While the newspaper editor Horace Greeley earned fame here in the U.S. for being credited with the proclamation, “Go West, young man” (historians now say the phrase originated elsewhere), those interested in the future of high-bandwidth communications might be better served by turning their attention in the opposite direction. Two recent announcements out of Asia underline how quickly broadband services could ramp up bandwidth requirements and warn us that the future could arrive too quickly for some carriers if they don’t prepare themselves now.
Both harbingers of things to come emanated from the IEC’s Broadband World Forum Asia last month. In the first of these, Cisco Systems announced that Yahoo! BB, the Japanese broadband company, has deployed the system vendor’s 40-Gbit/sec OC-768c/STM256c optical interface card in at least one fielded CRS-1 router, and plans to deploy more nationwide. The second announcement came from Huawei, which unveiled its initial GPON offering; the Chinese system vendor says it provides up to 1 Tbit of switching capacity.
The Cisco/Yahoo! BB announcement holds the greater significance, I think. The most recent prevailing theory for the advent of 40-Gbit/sec communications holds that such data rates would only become necessary once carriers saw a need to turn up the full power of today’s high-end routers, of which the CRS-1 represents the most salient example. Last year Deutsche Telekom bought DWDM equipment with 40-Gbit/sec capabilities in order to interface with such routers, but Yahoo! BB may become the first carrier to deploy this technology widely, based on last month’s announcement.
What’s interesting is that observers may finally have the answer to the question of what service mix would drive the necessity for such high-speed interfaces. According to the Japanese service provider, it’s IP video, including video-on-demand. Yahoo! BB currently provides broadband service to more than 5 million ADSL subscribers. Granted, Japanese companies have a well-earned reputation for planning ahead; still, the fact that a carrier offering services over ADSL-not VDSL2 or FTTH, but ADSL-believes the time to install 40-Gbit/sec networking is now indicates the size of the bandwidth tide the carrier expects to crest through its network in the foreseeable future.
Huawei’s announcement carries a bit less impact in my mind because it is unclear what stage of development the product is in, whether it represents size for size’s sake, and how much, if any, customer traction the company already has with it. For the moment I’ll resist the temptation to speculate on the significance of the fact that Huawei has decided to announce a product based on GPON specifications. (Huawei certainly operates globally, but do we really think the company would develop and market a GPON offering if it didn’t think it could sell it at home? Perhaps the GPON versus GEPON battle for supremacy in the Chinese market is about to be joined in earnest.) Instead, let’s take at face value Huawei’s sentiment that “[o]nly a GPON system realizing terabit nonblocking switching can fully implement the high-bandwidth characteristics of fibers,” which the systems supplier expressed in the press release that announced the product.

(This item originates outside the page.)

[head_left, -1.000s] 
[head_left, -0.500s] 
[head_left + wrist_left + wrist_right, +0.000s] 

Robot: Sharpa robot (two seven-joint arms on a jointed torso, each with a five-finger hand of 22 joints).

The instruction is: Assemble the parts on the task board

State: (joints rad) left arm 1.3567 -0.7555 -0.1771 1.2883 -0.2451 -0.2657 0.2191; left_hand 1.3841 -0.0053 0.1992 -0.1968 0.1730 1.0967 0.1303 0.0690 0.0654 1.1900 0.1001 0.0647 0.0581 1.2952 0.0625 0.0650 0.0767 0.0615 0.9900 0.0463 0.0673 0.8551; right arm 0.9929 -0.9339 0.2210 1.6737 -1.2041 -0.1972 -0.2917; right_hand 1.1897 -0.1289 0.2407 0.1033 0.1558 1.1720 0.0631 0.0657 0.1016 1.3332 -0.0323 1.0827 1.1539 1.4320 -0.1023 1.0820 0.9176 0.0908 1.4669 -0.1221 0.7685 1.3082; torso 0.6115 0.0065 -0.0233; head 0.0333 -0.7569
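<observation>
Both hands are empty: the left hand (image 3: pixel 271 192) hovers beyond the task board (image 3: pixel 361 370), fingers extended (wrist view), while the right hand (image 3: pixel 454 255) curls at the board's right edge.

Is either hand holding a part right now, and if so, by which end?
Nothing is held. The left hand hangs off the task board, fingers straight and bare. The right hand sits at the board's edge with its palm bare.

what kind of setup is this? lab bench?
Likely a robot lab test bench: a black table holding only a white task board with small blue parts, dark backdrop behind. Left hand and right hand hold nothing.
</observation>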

Again, the impetus for such horsepower was described as “IPTV and triple play,” as well as “future services.” One could foresee many future services having a video component; gaming and home and business security (including closed-circuit cameras) come to mind immediately. Such services will likely grow from the ingenuity of the service-provider community. But we can’t ignore the creativity of customers themselves. Several European city-network offerings are designed to give customers an onramp to the network, enabling them to create offerings and content specific to the interests of the community or of the individual subscriber who might create his or her own network of like-minded bandwidth users. Even without such European-style catalysts, users around the world will likely find new ways to consume bandwidth using video as a basic component.
Of course, even some of the carrier-inspired services discussed here won’t be introduced tomorrow-particularly in the United States, where IPTV is just getting its feet wet. However, carriers here and around the world should take the announcements coming out of Asia as a catalyst to examine their plans for handling the wave of packets that IP-based video is likely to create. With telephone companies and cable MSOs alike jumping into triple-play service provision, competitors cannot afford to allow infrastructure limitations to hamper the introduction of new services or dampen user experience with existing offerings. The tidal wave of packets is coming-it’s just a question of whether each carrier will be ready for it when it arrives.